The included QRNN layer supports convolutional windows of size 1 or 2 but will be extended in the future to support arbitrary convolutions.

If you are using convolutional windows of size 2 (i.e. looking at the inputs from two previous timesteps to compute the input) and want to run over a long sequence in batches, such as when using BPTT, you can set `save_prev_x=True` and call `reset` when you wish to reset the cached previous inputs.

If you want flexibility in the definition of each QRNN layer, you can construct individual `QRNNLayer` modules and pass them to the `QRNN` module using the `layer` argument.

## Speed

Speeds are between 2 and 17 times faster than NVIDIA's cuDNN LSTM, with the difference as a result of varying batch size and sequence length.
The largest gains are for small batch sizes or long sequence lengths, both highlighting the LSTMs parallelization difficulty due to forced sequentiality.
For full information, refer to the [Quasi-Recurrent Neural Networks](https://arxiv.org/abs/1611.01576) paper.

![Figure 4 from QRNN paper](images/qrnn_speed.png)

Pictured above is Figure 4 from the QRNN paper:
*Left: Training speed for two-layer 640-unit PTB LM on a batch of 20 examples of 105 timesteps. “RNN” and “softmax” include the forward and backward times, while “optimization overhead” includes gradient clipping, L2 regularization, and SGD computations.
Right: Inference speed advantage of a 320-unit QRNN layer alone over an equal-sized cuDNN LSTM layer for data with the given batch size and sequence length. Training results are similar.*

## Extending the QRNN speed advantage to other recurrent architectures with ForgetMult

The QRNN architecture's speed advantage comes from two primary sources: the ability to batch all computations into a few large matrix multiplications and the use of a fast element-wise recurrence function.
This recurrence function, named `ForgetMult`, is general and can be used in other scenarios.
The `ForgetMult` takes two arguments - the candidate input `x` and forget gates `f` - and computes `h = f * x + (1 - f) * hm1` where `hm1` is the previous hidden state output.

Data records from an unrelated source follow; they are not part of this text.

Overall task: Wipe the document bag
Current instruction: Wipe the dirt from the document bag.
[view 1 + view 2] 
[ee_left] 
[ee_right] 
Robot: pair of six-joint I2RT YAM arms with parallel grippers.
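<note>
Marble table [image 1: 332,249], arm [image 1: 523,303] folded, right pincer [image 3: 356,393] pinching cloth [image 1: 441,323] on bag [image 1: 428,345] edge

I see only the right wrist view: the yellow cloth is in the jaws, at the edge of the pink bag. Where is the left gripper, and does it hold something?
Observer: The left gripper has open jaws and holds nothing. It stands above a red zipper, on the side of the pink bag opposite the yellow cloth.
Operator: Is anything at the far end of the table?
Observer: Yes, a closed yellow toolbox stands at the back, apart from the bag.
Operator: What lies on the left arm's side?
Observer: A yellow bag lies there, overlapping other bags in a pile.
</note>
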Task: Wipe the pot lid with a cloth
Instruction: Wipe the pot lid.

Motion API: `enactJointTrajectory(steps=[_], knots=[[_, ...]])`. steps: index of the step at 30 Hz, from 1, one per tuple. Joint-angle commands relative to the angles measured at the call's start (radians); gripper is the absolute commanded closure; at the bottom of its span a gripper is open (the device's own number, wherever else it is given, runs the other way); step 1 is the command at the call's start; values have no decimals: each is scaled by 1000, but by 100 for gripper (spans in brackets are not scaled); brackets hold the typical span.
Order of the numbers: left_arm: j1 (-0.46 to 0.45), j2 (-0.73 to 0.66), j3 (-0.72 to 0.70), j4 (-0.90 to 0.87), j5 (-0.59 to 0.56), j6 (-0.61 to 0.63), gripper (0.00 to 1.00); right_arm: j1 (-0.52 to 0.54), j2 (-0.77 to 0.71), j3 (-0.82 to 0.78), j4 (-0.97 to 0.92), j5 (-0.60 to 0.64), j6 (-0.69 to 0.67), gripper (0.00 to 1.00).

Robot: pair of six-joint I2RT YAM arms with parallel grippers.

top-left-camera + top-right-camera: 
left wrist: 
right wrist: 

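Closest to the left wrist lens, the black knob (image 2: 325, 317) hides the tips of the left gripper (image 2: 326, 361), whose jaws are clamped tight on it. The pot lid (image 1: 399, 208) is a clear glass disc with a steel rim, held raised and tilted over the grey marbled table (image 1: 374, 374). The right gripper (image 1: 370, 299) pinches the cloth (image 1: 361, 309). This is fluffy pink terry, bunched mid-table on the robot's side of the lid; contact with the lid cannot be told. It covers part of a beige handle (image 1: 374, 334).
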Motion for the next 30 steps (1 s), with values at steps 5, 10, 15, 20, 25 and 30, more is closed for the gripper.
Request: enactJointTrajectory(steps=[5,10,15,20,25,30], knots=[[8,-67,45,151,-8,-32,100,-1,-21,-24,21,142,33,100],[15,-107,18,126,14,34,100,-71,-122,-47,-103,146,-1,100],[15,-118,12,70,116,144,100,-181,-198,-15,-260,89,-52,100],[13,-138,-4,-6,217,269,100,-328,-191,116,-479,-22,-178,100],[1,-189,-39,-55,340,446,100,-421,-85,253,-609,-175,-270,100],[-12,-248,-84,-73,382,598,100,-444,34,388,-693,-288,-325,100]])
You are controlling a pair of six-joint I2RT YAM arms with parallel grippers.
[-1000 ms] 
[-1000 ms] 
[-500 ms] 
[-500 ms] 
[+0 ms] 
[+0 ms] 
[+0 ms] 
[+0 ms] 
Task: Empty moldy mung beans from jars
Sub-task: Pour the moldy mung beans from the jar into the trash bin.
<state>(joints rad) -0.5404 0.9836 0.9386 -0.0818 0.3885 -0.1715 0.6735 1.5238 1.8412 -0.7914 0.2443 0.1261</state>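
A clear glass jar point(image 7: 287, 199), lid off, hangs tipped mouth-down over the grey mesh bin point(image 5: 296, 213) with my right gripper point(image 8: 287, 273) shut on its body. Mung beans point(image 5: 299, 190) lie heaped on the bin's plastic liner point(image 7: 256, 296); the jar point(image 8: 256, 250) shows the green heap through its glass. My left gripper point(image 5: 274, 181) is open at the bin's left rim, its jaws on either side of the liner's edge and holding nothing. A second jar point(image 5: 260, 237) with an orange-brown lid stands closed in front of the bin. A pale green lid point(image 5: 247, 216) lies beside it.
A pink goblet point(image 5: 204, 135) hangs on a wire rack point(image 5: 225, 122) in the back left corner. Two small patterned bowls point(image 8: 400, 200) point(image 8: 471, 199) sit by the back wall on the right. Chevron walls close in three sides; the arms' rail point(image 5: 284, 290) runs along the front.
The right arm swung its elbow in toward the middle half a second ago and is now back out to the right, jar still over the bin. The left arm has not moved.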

The `QRNN` class is a thin wrapper around this that performs the large matrix multiplications for the candidate `x`, the forget gates `f`, and the output gates `o`.
Any other operation which requires recurrence and can have precomputed values for the candidate `x` and forget gates `f` can use this fast form of recurrence.

Example usage of the ForgetMult module: `output = ForgetMult()(f, x, hidden)`.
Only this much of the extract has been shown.